When it works, no one marvels at what it took to make it happen. The shift landed. The pattern broke. She moved forward. Of course it did.

But when it doesn’t — when the gap between her conscious mind and her own knowing is too wide, or the timing isn’t right, or she simply wasn’t ready to meet what surfaced — I am, more often than not, the one who gets the blame. Not the years of conditioning that built the gap in the first place. Not the culture that taught her healing should arrive on a guaranteed schedule, like a delivery. Not her own unreadiness, which no practitioner, however skilled, can heal around.

The bridge gets blamed for not holding.

The Cost That Doesn’t Show Up on the Invoice

Boniface was not the only 150% person I would come to know. Over the years I have sat with practitioners doing the same work he described that day in the hallway — people holding space for clients moving between certainty and not-knowing, between the body’s wisdom and the mind’s demand for proof, between what a session reveals and what a client can actually carry home to an ordinary Tuesday.

Most of them became translators long before they had language for it — learning early that part of the job was making clients comfortable with uncertainty, smoothing it, explaining it, making it bearable enough to stay in the room. Many carried that role for years before anyone, including themselves, named what it was costing.

The cost rarely shows up where you’d expect to find it. It shows up in the exhaustion of holding space for everyone while having nowhere of your own to be held. In the loneliness of sensing what’s true for every client in the room while almost no one reflects back what’s true for you. In the slow erosion of your own boundaries, after years of attuning so closely to what others need that you lose the thread of what you need.

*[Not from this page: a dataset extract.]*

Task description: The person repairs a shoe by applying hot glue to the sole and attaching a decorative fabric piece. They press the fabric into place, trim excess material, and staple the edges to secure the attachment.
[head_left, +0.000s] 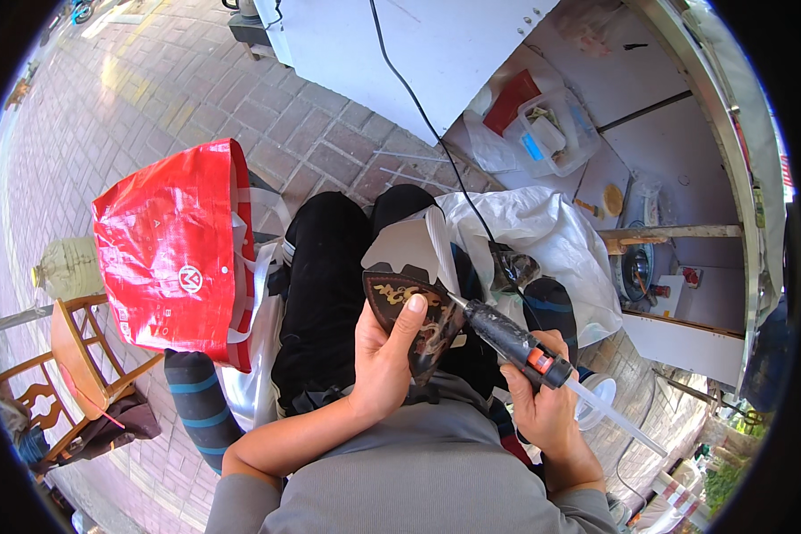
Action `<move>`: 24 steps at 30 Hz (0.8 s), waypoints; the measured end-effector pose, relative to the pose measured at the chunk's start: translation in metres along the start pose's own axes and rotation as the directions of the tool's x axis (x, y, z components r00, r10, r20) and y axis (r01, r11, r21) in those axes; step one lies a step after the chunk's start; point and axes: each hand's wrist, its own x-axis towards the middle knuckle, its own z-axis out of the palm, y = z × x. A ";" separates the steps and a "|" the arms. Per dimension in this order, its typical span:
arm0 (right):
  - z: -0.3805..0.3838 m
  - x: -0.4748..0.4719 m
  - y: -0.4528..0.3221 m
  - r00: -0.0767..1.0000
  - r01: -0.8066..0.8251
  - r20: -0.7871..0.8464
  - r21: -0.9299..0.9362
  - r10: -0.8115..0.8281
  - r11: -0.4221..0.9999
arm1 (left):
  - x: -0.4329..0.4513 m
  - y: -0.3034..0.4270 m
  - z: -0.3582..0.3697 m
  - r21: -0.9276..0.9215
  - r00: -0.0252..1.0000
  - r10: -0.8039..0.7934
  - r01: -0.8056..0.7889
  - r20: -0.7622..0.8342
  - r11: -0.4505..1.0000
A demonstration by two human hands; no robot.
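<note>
My left hand (386, 360) grips a dark brown, leather-like piece (400, 294) with a stitched edge and gold ornament. The thumb lies on its front face, and the fingers are hidden behind it. My right hand (544, 400) is shut around a black hot glue gun (504, 330). A translucent glue stick (617, 417) sticks out of the gun's rear. Its metal nozzle points at the piece's upper right edge; whether they touch I cannot tell. Above the piece, over my knees, lie a pale grey panel (400, 245) and a white ribbed strip (442, 247).
A red shopping bag (167, 253) stands at left, near a wooden chair (80, 360) and a plastic jug (70, 267). The glue gun's black cord (417, 103) runs up across a white panel (400, 53). At right are a white plastic bag (541, 220) and a clear plastic box (554, 130).
</note>
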 end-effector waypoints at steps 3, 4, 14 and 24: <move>0.001 0.001 -0.001 1.000 -0.002 -0.001 -0.003 0.002 1.000 | 0.000 0.001 0.000 0.019 1.000 -0.012 0.012 0.009 1.000; 0.001 0.002 -0.001 1.000 0.012 -0.008 0.000 -0.012 1.000 | -0.001 0.001 0.000 0.023 1.000 -0.007 0.007 0.012 1.000; 0.003 0.008 -0.005 0.999 0.017 -0.028 0.038 -0.016 0.999 | -0.001 -0.002 -0.002 0.033 0.999 0.010 -0.011 0.048 0.999; 0.003 0.011 -0.004 0.996 0.080 -0.048 0.055 -0.077 0.995 | -0.001 -0.003 -0.002 0.054 0.998 0.034 -0.037 0.051 0.998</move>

This Isn’t an Argument Against Doing the Work

I don’t think Boniface ever regretted being a bridge. The world genuinely needs people who can hold both worlds — the seen and the unseen, the measurable and the felt. This isn’t an argument against that work, or against being the practitioner your clients lean on.

It’s an argument for asking who is bearing the cost of it — including, sometimes, asking that question of yourself.

A bridge needs maintenance, and not only from the people crossing it. If you are the only one tending the structure, if no one is checking in to ask whether you have what you need to keep doing this, the bridge wears down. Not all at once. A little at a time, session by session, until you notice you are running on fumes and cannot remember when that started.

So the question isn’t only: can I hold this for my client?

It’s also:

  • Am I maintaining the bridge, or just standing on it until it gives way?
  • What does it cost me to hold two worlds at once, every session, every day?
  • Am I receiving as much support as I give?

Boniface stood in that hallway twenty years ago and told me something he had clearly already lived for a long time. He was a 150% person, someone who understood more than one world well enough to move between them. So are you, if you’ve built a practice around holding what others cannot yet hold for themselves.

You are doing necessary work.

You deserve more than to be walked on.

Where in your practice are you the one holding the bridge — and who’s tending it with you?

For the bridge-builders and bridge-tenders,

Jan Anderson
Your Healing Business
Jan@YourHealingBusiness.com

PS: One final question: Who tends the bridges in your own life?